> [WHAT TO DO]:
Give the data again exactly, stopping after the "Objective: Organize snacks" line.

##############################

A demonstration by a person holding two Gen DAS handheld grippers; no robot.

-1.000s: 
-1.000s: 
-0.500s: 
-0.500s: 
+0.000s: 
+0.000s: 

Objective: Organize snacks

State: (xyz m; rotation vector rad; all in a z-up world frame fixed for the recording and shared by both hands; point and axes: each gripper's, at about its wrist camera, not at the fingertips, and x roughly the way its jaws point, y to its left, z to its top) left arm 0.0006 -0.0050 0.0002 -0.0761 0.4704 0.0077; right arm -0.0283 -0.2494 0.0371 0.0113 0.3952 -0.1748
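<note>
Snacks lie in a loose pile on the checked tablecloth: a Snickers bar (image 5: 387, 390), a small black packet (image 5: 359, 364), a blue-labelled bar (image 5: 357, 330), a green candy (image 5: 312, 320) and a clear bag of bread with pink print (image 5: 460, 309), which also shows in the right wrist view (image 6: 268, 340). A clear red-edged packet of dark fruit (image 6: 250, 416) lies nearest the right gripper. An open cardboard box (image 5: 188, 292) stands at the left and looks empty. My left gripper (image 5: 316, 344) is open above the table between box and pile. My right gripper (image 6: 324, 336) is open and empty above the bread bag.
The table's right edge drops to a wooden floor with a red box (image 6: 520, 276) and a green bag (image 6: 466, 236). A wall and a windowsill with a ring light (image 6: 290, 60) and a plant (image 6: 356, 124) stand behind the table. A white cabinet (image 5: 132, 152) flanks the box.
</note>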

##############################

> [FINISHED TASK]:
A demonstration by a person holding two Gen DAS handheld grippers; no robot.

-1.000s: 
-1.000s: 
-0.500s: 
-0.500s: 
+0.000s: 
+0.000s: 

Objective: Organize snacks

The exercise is complete.